The Difference Between Statistical Discrimination And Racism

It always annoys me when someone confuses true racism with statistical discrimination. VivirLatino gives a perfect example of that here. More on statistical discrimination here.

8 Responses to “The Difference Between Statistical Discrimination And Racism”


  • Hmmm I’ve read and reread your statistical discrimination post and the logic just doesn’t work. Isn’t picking someone out because they belong to a group, and in this case a group historically discriminated against because of who they are, racist? Seems like word games to me.

    Ay but you know us radical Latinos. We always take these things too personally, like when power and privilege are used against a race.

  • The difference is that Menchu fit the profile of a beggar first, and was removed because of such – a problem that I am certain 5 star hotels in Mexico have a huge problem with.

    In other words, they weren’t singling out a certain ‘group’, they were singling out a certain category of people (beggars) and Menchu happened to share many first approximation qualities with that category of people. I strongly believe that if they knew Menchu was not a beggar they would not have kicked her out.

    Lets use white people as an example, since statistical discrimination against white people is less politically charged. When I was growing up in Compton white people were so rare in the city that when there was one everybody assumed they were there to buy drugs. Why? Because based on every bodies prior experience, that is one of the main reasons why white people ever go to Compton (not so much now, but certainly in the late 80′s and the 90′s). Now granted, not all white people that go to Compton go there to buy drugs, but enough of them do to cause others to form statistical opinions that point in that direction. That is not an example of racism towards whites, that is an example of statistical discrimination, or “statistical differentiation” as others like to refer to it.

    Human beings are rational creatures and as such, whether we like to admit it or not, based on our experiences we form generalities, or “statistical differentiation”, based on many different characteristics – race, sex, and sexual orientation being just three.

    Whether Menchu intended to or not, she fit the profile of a beggar to enough of a degree that she was mistaken as one.

    Btw, I am not saying that “statistical differentiation” is good, I am just saying it is not the same as being racist.

  • Btw, I am not saying that “statistical differentiation” is good, I am just saying it is not the same as being racist.
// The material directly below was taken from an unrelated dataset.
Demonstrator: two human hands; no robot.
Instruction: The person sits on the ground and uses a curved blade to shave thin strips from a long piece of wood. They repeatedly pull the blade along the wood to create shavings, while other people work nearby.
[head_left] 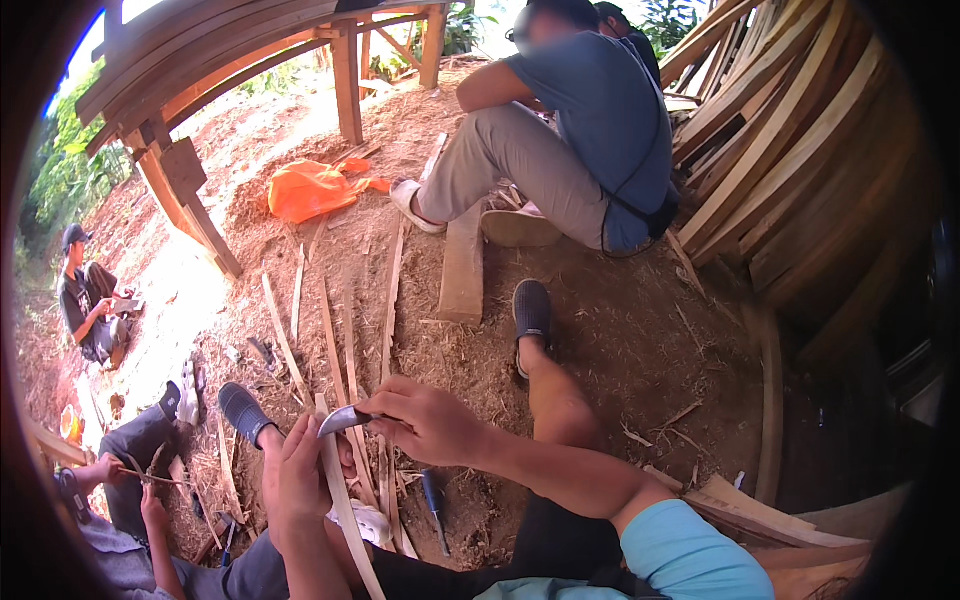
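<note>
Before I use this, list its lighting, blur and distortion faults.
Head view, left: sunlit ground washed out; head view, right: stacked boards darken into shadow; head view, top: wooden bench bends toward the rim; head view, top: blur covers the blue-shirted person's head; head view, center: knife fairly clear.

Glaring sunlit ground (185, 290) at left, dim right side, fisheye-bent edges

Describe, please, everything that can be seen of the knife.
The knife has a short, grey blade that looks like metal, slightly curved, narrowing to a tip. The right hand grips it, its fingers hiding most of the handle. The knife points left and slightly toward the person, its blade across the pale strip, close to the left hand. Whether the edge bites into the strip cannot be told.
</note>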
    Wouldn’t it have been a good idea to state that from the begining? Just saying. ;)

  • LOL. True but I really do see the two on very different scales.

    Racism, and by racism I mean true blatent historical type racism, disturbs me on a far different level than any type of statistical discrimination. For example, when I get confused for a worker at a local car wash (where the only Mexicans there beside me are workers) I laugh and brush it off as an understandable misunderstanding. But that wouldn’t be the case if, say, they said I couldn’t work at the car wash because I was Mexican.

    The two are so far apart that it almost makes one right and the other very wrong.

  • Always picking on white people HP. Anyway, thought you’d like this comment thread. [via Revaz]

  • Yeah, I had seen that video before and the waves it was making.

    What people need to understand, IMHO, is that unless you first acknowledge that there exist a sub-group of people that fit that ‘stereotype’ and then repudiate that type of behavior, you are never
    going to change anything. As Thomas Sowell persuasively argued, shielding one from criticism only makes things worse.

    Cultural mores are the strongest forces against bad behavior – far stronger than anything government could do.

  • It’s one thing to discrimate based solely on “race” (whatever that is — apparent characteristics from your genes).

    It’s something else completely to discriminate based on behavior (voluntary choices you make).

  • We make certain broad judgments based on our experience, based on certain likelihoods… They are not rock solid, but they do give us a way to go.
    We absolutely must exercise caution in acting on that experience.
    When it comes to appearance, we can expect to have some personal responsibility in how we appear, what we can do to present a friendly appearance.
    There will be mistakes. We should act with the full knowledge that we might be wrong. As we approach, as we engage, we should become better informed.
    We should all speak softly and carry appropriate ID.